Problem statement:
Look at each line of the listing. Copy those that hold the string "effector".

Raw data:
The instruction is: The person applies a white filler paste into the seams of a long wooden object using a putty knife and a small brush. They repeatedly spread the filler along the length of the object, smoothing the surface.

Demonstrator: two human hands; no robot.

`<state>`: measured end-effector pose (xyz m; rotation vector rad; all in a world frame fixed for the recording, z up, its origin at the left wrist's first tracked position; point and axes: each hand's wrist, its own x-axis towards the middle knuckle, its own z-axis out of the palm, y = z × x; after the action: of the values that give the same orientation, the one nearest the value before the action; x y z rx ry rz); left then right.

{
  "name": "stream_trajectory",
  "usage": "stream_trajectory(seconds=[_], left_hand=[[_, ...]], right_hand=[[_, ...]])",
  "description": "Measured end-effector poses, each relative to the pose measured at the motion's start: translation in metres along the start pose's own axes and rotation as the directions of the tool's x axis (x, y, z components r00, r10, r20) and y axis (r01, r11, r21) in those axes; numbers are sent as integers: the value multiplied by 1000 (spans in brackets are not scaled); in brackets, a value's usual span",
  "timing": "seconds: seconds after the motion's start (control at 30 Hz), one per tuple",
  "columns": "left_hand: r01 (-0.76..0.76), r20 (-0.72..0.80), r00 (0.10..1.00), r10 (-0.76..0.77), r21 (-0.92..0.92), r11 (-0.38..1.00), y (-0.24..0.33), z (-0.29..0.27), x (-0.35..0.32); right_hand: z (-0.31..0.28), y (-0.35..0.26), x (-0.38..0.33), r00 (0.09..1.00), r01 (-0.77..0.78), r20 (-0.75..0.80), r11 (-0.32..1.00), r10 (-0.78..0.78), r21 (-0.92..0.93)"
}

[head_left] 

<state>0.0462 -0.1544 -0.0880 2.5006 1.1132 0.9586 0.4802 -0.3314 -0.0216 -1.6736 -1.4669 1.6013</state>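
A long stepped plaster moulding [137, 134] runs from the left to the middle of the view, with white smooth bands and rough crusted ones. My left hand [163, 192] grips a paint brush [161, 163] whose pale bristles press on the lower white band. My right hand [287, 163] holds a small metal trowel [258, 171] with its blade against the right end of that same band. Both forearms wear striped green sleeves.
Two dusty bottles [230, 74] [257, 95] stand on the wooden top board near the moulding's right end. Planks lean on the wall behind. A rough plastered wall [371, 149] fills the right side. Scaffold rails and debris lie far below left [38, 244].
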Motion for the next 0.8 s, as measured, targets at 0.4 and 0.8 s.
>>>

Reply:
`<state>`: measured end-effector pose (xyz m; rotation vector rad; all in a world frame fixed for the recording, z up, its origin at the left wrist's first tracked position; point and axes: each hand's wrist, its own x-axis towards the middle knuckle, its own z-axis out of the palm, y = z × x; after the action: of the values that give the same orientation, the one nearest the value before the action; x y z rx ry rz); left then right.
  "description": "Measured end-effector poses, each relative to the pose measured at the motion's start: translation in metres along the start pose's own axes and rotation as the directions of the tool's x axis (x, y, z components r00, r10, r20) and y axis (r01, r11, r21) in those axes; numbers are sent as integers: the value multiplied by 1000 (spans in brackets are not scaled); in brackets, a value's usual span",

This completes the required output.